Mahir Temur

Malatya'nın ilk bayramı

Mahir Temur

Şu milenyum çağında her bayram ama her bayram “eski bayramlar” ile ilgili ah çekerdim.

Çocuklarıma eski bayramların nasıl güzel geçtiğini, günler öncesinden bayrama nasıl hazırlık yapıldığını, babamın her bayram olduğu gibi alacağı bayramlık elbiseyi haftalar öncesinden nasıl bir heyecanla beklediğimi anlatırdım.

Bizim evde her bayram sabahı komşularımıza, akrabalarımıza ve gelen misafirlere yemek ikramı yapılırdı.

Günler öncesinden hazırlanan içli köfteler, tiritli köfteler, patlıcan tavalar, lahana ve üzüm yaprağı sarmaları, etli bulgur pilavı gibi yöremizin tüm bilinen yemekleri bayram günü misafirlere ikram edilmek için hazırlanırdı.

Sabahın köründe bayram namazı çıkışında onlarca misafirimiz kahvaltı yerine içli köfte yemek için evimize gelirdi. Her gün gördüğümüz komşularımız ve akrabalarımızı bayram sabahı karşılarken sanki yıllardır görmüyormuşuz gibi davranırdık, hizmet ederdik.

3 yıl önce canım annem vefat edince koronavirüs yüzünden doğru düzgün taziyemizi yapamamıştık ama yıllardır görmediğimiz tanıdıklarımızın “Beyaz teyzemizin yemeğini yemeyen yoktur” cümlesini her işittiğimde bayram sabahları aklıma gelmişti.

1990 yılında 11 yaşımda sabahın 7’sinde bayram sabahı misafirlerimiz içli köfte gibi ağır yemekleri yerken babama dönüp bir teklifte bulunmuştum.

“Sabahın köründe bu mönüden vazgeçelim. Önümüzdeki bayramda kahvaltı yapalım. Hem de çeşidi bol bir kahvaltı daha iyi olur” diye bir cümle kurmuştum.

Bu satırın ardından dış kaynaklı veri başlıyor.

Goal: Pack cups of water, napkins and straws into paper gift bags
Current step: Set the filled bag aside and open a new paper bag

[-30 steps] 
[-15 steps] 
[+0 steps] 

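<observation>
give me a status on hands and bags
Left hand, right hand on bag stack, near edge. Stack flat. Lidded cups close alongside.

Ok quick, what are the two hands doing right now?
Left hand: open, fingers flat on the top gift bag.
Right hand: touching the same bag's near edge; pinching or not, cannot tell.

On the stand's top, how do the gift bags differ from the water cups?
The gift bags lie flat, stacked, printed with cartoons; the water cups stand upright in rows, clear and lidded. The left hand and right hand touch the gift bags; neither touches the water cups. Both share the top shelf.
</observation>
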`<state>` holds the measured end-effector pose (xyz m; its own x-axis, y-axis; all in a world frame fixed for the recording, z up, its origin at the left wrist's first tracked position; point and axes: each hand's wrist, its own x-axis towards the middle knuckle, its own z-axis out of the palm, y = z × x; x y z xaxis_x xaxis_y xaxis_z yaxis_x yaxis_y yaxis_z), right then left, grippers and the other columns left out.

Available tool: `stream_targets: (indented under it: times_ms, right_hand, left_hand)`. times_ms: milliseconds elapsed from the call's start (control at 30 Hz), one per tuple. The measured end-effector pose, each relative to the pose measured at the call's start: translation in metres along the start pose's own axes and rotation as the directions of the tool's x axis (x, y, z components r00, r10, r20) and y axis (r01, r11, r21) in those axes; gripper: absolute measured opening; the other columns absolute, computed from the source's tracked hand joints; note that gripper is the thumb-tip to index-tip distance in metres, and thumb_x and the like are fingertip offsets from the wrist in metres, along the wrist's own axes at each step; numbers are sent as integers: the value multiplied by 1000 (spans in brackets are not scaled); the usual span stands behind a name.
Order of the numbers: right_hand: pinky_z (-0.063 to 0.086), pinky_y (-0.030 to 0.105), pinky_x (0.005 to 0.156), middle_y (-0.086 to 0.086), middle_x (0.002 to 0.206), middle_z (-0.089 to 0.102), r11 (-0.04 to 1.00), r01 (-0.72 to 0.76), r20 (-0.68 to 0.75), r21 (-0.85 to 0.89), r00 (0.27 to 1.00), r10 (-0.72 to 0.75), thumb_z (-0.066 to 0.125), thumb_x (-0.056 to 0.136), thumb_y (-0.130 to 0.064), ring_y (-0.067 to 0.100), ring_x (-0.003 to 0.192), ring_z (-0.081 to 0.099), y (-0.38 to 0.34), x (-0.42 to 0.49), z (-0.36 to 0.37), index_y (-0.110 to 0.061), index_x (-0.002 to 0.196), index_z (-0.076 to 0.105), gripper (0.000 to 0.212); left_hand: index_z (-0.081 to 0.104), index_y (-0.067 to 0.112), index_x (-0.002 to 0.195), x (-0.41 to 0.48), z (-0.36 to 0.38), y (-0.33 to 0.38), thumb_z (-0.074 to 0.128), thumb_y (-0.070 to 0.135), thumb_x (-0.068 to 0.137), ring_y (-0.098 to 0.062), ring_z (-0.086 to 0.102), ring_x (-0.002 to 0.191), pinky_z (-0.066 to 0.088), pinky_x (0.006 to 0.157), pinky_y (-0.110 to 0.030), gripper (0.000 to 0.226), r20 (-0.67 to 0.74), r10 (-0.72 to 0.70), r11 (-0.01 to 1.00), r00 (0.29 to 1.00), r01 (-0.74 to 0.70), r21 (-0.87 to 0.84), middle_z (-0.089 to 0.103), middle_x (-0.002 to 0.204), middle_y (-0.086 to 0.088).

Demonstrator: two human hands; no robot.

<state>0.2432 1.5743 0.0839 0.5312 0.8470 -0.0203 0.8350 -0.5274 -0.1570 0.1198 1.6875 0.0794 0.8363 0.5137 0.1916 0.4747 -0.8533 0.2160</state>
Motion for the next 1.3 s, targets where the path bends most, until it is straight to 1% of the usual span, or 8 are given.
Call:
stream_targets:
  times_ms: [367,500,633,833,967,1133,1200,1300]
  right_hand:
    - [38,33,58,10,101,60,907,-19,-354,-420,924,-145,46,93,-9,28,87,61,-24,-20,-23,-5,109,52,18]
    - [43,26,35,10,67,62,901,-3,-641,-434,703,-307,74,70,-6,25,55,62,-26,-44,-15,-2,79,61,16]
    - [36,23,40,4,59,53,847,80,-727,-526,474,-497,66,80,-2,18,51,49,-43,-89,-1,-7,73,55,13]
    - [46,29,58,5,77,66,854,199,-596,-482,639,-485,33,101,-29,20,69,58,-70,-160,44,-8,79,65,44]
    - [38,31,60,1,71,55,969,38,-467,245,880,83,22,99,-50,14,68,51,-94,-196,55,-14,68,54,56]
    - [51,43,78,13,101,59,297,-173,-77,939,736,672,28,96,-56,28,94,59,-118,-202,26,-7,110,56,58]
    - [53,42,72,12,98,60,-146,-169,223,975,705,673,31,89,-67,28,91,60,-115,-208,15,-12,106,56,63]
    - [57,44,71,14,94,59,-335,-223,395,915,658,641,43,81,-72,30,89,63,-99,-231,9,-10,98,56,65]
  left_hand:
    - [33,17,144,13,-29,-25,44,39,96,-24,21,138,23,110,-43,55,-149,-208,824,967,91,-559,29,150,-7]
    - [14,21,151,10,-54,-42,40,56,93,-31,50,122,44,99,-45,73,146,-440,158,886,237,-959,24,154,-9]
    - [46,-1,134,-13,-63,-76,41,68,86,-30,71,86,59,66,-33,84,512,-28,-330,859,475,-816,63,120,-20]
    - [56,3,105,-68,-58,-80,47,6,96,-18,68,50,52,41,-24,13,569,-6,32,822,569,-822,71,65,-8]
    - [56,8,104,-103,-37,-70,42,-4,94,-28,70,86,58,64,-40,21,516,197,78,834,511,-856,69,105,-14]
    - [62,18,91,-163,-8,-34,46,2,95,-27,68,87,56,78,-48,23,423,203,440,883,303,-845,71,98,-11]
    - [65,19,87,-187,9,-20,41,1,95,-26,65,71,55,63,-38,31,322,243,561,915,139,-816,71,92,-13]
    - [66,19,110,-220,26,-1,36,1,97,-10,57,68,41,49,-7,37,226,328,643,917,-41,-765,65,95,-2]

Birkaç saniye duraksayan misafirlerimiz kahkaha atmaya başlamıştı.

“Bugün bayram, ne kahvaltısı” cevabı vermişti babam sinirli bir yüz ifadesiyle.

Bayramlarımız o kadar güzeldi ki her yaş aldığımızda bu güzellikler yavaş yavaş yok oldu.

Her yaş aldığımda sanki bayramlarımızdan da bir yaş eksiliyordu.

Çocukluğumun bayramlarını ararken bu ramazan bayramını görünce çocuklarımın bayramlarını dahi arar olduk.

Deprem o kadar ağır bir darbe şehrimize indirdi ki tespih taneleri gibi her tarafa dağıldık!

O tespih tanelerini toplayacak bir “imame” de olmadığı için iş makinelerine uzun uzun farklı köşelerden bakar olduk.

Bakarken o kadar duygusallaştık ki doğru düzgün halimize ağlayamaz olduk!

Bir ölümüz olduktan sonra “ilk bayram” diye bir kültürümüz vardır.

Taziyeden sonra gelen ilk bayramda o taziye sahibinin “bayramlaşması” beklenmez ve sadece evinde aynı taziye günleri gibi komşuları, akrabaları ve tanıdıklarını bekler.

Malatya 3 gündür toptan “ilk bayramını” yaşıyor!

İşte bu farkındalıkla bir bayram yaşıyoruz!

Çocukluğumuzdaki bayramları ararken çocuklarımızın bayramlarını dahi arar olduk.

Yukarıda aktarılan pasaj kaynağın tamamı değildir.